When to use and limitations¶
Use when — Input–output data are available and a parametric model is needed for control or system ID; modal frequency and damping (and mode shapes for MIMO) are required; data length and SNR are adequate; a difference-equation form and a chosen order are acceptable. For output-only data, AR/ARMA can be used for OMA under ambient excitation.
Limitations — Order sensitivity: too low underfits, too high introduces spurious modes; use stabilisation diagram or criteria. Excitation: input–output identification needs persistent excitation (PE); otherwise parameters are not identifiable or ill-conditioned. ARMAX/ARMA: iteration, initialisation, convergence, and numerical stability (stable \(A,C\)) require care. Mode shapes: SISO gives only frequency and damping; need multiple channels or MIMO for mode shapes. Nonlinearity and time variation: model is LTI; strong nonlinearity or fast time variation need other methods.
Engineering practice: practical notes¶
| Aspect | Notes |
|---|---|
| Excitation and identifiability | Input must be persistently exciting (PE), covering the band of interest; output-only assumes excitation approximately white or broadband. |
| Order and stabilisation diagram | Try several orders; use AIC/BIC or stabilisation diagram; stable poles that persist across orders are true modes; drifting or scattered poles are often spurious. |
| Initialisation and iteration (ARMAX/ARMA) | Initialise from high-order ARX or zero; monitor convergence and residuals; regularise or constrain stability if needed. |
| Numerical stability | Normal equations can be ill-conditioned; use QR/SVD for LS; in iteration, keep roots of \(A,C\) inside the unit circle. |
| Sampling and delay | Sampling rate must satisfy the band of interest (e.g.

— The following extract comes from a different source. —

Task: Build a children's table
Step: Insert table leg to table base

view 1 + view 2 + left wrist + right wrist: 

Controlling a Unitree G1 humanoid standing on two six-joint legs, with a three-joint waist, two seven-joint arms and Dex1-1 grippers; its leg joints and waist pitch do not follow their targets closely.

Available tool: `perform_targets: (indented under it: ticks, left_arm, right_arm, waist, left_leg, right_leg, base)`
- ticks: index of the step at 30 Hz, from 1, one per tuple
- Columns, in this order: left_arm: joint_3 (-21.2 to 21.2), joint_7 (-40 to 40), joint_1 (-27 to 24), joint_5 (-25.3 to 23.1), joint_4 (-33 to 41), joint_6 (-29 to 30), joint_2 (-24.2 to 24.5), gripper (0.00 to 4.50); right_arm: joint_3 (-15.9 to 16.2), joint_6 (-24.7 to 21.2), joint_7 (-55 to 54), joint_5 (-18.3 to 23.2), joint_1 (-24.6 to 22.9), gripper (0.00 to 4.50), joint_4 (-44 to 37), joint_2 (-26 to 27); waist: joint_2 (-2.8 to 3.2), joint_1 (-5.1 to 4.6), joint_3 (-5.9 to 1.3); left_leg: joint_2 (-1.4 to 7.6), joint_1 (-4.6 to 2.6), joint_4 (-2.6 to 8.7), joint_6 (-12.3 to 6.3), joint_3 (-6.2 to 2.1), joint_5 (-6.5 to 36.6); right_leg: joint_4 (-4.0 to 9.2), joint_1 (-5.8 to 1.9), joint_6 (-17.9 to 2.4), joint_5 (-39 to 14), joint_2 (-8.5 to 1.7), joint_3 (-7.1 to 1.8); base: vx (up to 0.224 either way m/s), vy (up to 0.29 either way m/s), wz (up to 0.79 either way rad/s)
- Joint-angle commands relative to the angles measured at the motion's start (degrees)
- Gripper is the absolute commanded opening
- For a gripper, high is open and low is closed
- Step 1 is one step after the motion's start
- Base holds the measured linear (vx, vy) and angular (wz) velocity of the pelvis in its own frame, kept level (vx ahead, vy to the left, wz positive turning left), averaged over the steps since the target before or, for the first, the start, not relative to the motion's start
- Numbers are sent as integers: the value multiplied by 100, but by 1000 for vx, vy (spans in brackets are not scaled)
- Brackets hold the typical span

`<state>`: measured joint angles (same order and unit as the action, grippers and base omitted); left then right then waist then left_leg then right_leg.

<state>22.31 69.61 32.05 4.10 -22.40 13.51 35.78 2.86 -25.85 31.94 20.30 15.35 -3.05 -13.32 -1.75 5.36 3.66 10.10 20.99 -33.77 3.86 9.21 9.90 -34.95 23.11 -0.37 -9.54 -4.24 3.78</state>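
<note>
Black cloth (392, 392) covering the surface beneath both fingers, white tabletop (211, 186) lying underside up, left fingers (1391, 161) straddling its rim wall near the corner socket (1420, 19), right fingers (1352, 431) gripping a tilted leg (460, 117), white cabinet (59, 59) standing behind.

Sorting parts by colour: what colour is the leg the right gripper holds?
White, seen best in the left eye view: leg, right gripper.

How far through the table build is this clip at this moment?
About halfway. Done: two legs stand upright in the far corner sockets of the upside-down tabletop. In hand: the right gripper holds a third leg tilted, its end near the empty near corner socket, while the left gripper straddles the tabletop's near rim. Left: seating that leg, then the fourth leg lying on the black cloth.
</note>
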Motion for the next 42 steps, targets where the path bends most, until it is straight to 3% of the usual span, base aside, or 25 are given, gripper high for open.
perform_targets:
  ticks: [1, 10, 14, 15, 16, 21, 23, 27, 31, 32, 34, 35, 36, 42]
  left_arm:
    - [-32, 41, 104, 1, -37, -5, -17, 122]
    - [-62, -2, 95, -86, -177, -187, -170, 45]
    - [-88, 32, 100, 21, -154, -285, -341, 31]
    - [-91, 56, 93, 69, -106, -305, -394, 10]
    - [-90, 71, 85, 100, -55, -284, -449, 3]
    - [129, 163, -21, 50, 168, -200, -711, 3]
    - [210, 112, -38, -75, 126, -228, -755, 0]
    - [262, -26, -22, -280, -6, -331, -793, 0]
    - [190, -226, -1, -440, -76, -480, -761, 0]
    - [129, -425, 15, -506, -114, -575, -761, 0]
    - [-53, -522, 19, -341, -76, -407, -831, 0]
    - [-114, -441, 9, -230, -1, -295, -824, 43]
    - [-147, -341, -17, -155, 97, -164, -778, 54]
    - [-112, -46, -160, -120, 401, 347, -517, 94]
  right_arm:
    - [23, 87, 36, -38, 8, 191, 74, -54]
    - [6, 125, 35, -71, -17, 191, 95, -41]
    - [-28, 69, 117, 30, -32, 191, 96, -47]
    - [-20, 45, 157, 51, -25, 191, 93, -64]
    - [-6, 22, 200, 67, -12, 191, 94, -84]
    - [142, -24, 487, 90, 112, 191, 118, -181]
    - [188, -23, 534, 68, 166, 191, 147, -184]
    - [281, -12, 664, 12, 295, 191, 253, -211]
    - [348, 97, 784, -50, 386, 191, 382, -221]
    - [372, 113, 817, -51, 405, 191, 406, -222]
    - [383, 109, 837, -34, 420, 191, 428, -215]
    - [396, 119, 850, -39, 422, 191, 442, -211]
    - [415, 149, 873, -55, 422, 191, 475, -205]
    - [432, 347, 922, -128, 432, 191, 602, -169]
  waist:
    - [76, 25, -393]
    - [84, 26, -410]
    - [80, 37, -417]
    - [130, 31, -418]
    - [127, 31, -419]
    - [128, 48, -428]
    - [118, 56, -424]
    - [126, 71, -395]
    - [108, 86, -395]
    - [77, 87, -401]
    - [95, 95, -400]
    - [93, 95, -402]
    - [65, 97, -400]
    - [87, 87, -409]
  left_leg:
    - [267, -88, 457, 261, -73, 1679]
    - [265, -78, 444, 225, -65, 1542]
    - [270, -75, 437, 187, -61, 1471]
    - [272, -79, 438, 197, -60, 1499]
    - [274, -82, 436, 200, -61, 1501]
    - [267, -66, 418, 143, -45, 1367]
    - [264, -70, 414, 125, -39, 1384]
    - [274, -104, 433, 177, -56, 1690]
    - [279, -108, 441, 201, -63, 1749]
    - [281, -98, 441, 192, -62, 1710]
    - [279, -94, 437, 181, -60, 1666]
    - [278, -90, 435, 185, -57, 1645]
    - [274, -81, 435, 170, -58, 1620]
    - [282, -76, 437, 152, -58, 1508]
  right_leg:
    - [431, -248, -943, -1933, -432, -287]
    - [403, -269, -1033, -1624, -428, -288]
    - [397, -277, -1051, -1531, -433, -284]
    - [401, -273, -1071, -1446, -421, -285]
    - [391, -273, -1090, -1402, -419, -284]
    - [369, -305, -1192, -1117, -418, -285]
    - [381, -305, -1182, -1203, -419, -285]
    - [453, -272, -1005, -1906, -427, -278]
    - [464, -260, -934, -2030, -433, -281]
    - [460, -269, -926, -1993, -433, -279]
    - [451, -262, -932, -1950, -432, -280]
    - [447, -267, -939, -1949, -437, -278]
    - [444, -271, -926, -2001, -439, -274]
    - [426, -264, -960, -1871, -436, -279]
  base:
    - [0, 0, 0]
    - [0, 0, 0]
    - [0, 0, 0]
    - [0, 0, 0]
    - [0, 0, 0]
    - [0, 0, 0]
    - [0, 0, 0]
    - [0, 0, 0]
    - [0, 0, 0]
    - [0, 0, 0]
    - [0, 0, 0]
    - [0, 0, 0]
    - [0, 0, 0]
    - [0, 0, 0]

Nyquist); when using \(B(q^{-1})\), set input–output delay \(n_k\) appropriately. |
| Multi-channel and mode shapes | Multi-output ARX/ARMAX or equivalent state-space yield mode shapes; need enough channels and excitation to identify each mode. |
Edge and online¶
Suitability — Moderately well suited. The model is compact (difference equation) and data size is controllable; low-order ARX needs only LS, no iteration, so compute and memory are modest and suitable for MCUs. ARMAX/ARMA and high-order ARX require iteration and larger matrices, so edge deployment needs limits (max order, max iterations) or ARX-only approximation.
Potential — Recursive least squares (RLS) can update ARX parameters online as new samples arrive, suited to streaming and edge. Low-order ARX can be implemented in fixed-point or integer arithmetic; identified \(\omega_r,\zeta_r\) can be compared with a baseline for online “frequency/damping shift?” screening, with suspect segments uploaded for heavier methods (e.g. SSI). ARX can also provide initial values for ARMAX or state-space PEM (coarse on edge, refine in cloud).
Challenges — Order selection on the edge is hard to do with full stabilisation diagrams; often rely on prior or fixed low order. MLE/iteration (ARMAX, ARMA) on MCUs needs tight control of iteration count and numerical stability. Persistent excitation under ambient excitation may be weak, reducing quality. Multi-channel and mode shapes increase data and compute. A practical strategy is a tiered pipeline: low-order ARX at the edge for fast screening, with suspect data uploaded for higher-order or ARMAX/SSI.